Effective September 28, 2015, homeowners will now be able to use 100% of their rental income when qualifying for a mortgage, prior to this just 50% of the rental income was allowed. In order to qualify for this new CMHC financing option the following conditions must be met.
- The property must be owner-occupied.
- The property being insured can have only two units (i.e., a duplex or a single home with a legal secondary suite).
- Rental income cannot be used if the suite is “illegal/non-conforming” but “legal non-conforming” is okay. (Non-conforming means that the suite was grandfathered in before zoning/regulations restricted such units. You can check with the city to confirm if a suite is legal.)
- The suite must be self-contained with its own entrance.
- Property taxes and heat must be factored into the borrower’s debt ratios (which is currently not the case when using rent from legal secondary suites).

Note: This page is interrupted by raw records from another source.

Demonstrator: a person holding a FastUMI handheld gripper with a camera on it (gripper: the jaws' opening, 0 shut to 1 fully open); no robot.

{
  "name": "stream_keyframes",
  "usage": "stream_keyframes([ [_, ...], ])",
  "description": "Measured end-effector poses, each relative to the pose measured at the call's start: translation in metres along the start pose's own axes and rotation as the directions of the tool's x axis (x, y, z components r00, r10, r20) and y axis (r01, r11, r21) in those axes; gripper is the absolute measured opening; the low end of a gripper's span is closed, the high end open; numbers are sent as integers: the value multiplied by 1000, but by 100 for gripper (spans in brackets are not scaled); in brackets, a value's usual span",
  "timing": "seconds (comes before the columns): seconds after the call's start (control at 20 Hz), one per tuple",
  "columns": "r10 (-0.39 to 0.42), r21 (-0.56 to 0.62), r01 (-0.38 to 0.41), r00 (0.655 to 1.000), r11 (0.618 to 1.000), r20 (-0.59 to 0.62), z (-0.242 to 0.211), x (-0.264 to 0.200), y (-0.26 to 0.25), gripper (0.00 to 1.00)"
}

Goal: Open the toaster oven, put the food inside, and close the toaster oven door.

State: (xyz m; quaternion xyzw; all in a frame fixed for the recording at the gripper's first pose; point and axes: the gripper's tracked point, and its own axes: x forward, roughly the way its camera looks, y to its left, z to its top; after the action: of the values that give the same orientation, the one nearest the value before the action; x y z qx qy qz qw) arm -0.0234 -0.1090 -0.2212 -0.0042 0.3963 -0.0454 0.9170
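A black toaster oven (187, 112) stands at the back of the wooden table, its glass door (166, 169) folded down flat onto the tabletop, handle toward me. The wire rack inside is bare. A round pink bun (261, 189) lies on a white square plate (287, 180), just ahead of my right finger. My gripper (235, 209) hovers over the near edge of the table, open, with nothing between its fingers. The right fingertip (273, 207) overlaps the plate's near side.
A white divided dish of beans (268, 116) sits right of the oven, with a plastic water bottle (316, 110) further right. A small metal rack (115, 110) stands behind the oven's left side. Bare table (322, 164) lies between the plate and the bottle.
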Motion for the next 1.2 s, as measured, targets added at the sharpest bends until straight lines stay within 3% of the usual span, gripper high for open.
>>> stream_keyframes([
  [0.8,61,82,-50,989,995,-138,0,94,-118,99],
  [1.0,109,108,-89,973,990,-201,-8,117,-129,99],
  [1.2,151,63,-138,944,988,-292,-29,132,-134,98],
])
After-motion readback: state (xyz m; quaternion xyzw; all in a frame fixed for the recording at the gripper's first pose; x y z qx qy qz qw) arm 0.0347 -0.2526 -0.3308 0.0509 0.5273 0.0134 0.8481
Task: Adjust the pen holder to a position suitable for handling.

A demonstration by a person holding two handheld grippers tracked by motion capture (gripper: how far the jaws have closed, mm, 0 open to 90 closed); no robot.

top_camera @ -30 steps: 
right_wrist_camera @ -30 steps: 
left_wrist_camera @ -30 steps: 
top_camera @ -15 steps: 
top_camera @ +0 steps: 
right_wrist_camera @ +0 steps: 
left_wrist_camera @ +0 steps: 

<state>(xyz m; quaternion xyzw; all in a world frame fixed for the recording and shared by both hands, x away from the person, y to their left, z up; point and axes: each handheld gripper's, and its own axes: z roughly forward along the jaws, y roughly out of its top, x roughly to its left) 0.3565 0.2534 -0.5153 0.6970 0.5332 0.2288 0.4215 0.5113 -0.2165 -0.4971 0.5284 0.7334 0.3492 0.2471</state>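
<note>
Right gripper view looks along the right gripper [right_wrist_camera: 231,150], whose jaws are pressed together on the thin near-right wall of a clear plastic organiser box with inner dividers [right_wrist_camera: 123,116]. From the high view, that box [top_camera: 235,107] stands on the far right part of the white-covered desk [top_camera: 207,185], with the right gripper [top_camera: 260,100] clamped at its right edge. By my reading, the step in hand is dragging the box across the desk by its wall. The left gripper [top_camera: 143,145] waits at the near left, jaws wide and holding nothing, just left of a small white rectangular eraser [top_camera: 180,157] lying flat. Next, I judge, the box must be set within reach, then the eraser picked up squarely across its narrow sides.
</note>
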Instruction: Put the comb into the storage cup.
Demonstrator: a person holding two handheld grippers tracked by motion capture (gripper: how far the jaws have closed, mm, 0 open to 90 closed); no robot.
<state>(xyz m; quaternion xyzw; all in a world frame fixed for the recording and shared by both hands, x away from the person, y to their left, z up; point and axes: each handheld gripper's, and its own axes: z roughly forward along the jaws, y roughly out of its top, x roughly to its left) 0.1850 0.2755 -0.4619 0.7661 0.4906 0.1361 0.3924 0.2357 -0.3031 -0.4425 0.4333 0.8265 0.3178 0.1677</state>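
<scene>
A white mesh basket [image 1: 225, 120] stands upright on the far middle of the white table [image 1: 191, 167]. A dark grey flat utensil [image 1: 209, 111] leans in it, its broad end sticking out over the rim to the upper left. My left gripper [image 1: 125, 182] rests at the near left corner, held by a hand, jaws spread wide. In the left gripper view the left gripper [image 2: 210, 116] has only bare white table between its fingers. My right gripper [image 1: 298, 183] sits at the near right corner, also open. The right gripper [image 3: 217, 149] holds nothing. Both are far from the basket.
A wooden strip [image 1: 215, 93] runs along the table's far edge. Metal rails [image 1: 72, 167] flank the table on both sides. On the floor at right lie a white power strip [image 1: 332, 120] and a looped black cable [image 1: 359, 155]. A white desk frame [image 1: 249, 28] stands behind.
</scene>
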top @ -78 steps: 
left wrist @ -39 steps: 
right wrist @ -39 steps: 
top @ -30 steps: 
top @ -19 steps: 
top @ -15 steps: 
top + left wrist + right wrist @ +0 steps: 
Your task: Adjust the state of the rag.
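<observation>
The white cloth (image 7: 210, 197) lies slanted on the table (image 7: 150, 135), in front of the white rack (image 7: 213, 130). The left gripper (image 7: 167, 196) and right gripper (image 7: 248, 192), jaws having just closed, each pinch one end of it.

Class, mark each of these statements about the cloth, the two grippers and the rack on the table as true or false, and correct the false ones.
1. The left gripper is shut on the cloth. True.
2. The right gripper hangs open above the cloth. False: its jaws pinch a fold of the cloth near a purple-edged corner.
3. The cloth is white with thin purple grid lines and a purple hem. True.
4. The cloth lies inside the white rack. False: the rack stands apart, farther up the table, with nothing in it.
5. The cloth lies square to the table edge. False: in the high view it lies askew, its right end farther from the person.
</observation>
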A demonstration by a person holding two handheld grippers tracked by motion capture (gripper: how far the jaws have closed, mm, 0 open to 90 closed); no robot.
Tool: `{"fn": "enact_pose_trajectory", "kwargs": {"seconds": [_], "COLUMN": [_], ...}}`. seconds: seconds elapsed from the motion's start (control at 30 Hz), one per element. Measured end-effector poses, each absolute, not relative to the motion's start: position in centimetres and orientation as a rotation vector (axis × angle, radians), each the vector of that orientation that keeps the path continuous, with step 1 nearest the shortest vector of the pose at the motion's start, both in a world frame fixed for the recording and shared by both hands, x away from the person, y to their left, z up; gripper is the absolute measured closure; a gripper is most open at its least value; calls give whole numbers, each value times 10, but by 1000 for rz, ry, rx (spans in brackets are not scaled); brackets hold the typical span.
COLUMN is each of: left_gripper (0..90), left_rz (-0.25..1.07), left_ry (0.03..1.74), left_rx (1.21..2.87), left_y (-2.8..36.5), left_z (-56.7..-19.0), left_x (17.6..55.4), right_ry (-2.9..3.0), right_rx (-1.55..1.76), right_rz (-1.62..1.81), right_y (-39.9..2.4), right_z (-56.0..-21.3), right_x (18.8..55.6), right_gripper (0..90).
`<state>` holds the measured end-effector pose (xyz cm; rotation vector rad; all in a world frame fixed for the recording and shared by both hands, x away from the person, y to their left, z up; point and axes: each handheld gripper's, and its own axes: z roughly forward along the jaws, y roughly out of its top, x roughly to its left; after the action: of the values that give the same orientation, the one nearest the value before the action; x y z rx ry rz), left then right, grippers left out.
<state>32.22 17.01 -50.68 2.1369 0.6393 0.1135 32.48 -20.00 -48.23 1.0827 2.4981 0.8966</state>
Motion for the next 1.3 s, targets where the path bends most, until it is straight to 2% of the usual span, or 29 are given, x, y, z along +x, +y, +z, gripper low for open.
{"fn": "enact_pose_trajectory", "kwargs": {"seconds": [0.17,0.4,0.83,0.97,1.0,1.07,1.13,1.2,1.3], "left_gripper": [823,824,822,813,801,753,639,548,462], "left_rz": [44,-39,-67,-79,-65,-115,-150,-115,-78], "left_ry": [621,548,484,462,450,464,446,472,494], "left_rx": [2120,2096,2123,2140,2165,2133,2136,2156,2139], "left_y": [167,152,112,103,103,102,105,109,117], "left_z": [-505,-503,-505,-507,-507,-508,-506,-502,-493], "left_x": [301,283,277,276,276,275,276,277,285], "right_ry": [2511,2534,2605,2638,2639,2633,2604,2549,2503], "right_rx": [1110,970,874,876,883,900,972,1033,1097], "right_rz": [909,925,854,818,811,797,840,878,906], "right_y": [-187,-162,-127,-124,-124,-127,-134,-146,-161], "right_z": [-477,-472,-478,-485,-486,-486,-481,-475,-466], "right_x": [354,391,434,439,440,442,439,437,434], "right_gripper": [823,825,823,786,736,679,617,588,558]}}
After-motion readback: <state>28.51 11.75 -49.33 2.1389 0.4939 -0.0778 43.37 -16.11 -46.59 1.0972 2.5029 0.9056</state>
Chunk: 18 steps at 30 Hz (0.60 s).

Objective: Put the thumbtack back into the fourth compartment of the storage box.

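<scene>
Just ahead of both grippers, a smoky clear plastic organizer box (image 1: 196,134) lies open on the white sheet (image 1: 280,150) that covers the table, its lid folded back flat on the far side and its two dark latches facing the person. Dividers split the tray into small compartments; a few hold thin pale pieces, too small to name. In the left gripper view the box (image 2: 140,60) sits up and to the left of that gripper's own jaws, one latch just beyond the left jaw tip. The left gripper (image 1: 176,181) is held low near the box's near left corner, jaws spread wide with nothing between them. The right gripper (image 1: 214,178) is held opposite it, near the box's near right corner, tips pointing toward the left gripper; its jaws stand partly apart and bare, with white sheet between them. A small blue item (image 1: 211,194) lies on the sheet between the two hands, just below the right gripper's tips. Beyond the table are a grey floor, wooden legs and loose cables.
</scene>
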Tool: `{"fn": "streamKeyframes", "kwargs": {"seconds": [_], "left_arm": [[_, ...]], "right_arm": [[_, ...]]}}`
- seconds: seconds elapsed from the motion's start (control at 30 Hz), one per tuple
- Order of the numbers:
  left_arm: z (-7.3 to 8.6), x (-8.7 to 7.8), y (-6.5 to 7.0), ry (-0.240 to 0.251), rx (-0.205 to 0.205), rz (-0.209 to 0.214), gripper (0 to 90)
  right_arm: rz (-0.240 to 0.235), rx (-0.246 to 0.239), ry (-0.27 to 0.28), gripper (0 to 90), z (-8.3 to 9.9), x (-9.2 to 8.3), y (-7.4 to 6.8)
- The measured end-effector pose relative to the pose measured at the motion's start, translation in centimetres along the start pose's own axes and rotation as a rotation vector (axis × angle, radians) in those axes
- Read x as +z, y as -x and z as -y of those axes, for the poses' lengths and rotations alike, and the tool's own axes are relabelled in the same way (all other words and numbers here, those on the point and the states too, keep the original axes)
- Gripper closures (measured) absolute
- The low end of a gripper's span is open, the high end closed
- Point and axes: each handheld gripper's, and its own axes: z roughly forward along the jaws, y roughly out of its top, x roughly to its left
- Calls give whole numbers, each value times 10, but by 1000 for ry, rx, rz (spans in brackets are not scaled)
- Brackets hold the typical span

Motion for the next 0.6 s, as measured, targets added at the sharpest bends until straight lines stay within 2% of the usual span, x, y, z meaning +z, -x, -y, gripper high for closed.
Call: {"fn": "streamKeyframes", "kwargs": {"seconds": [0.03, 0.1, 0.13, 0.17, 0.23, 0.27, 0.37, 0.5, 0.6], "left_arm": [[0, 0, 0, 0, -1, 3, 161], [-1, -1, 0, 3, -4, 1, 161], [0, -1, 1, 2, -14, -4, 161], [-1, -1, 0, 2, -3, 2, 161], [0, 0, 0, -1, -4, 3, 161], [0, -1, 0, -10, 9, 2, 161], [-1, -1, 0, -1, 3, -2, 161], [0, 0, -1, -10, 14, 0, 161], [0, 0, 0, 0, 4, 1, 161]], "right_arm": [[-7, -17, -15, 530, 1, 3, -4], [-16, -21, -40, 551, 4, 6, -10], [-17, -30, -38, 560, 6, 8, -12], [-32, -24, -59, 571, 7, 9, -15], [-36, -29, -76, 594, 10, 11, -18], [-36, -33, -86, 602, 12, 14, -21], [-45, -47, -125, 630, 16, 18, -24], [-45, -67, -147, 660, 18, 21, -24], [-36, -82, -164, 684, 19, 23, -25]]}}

- For existing units, there must be two-year history of rental income from the suite. The maximum rental income allowed for qualification is a two-year average of the unit’s rent.
- For new units, a market rent appraisal can be accepted if an appropriate vacancy rate has been applied to the estimated rental income.
- Mortgage applicants must “demonstrate a strong history of managing credit” with a minimum credit score of 680.
This new changes offer some great benefits for consumers. Borrowers will now have easier access to mortgages when looking to buy a property that contains an accessory apartment. This will make home ownership more affordable while also potentially increasing the number of rental units available for tenants. As with every positive there is a potential negative. Easier financing for properties with rental units could further heat up markets such as Toronto but overall I would have to say that this is a good example of public policy making.
Locally in our market there is a strong need for good quality rental units. As of the end of June, the 12 month average price for a single family home in our area was $338,000. Being able to use 100% of any rental income you might have from a basement apartment etc. can go a long way in helping a buyer qualify for a mortgage while hopefully over the long term, providing for an increase in much needed rental units.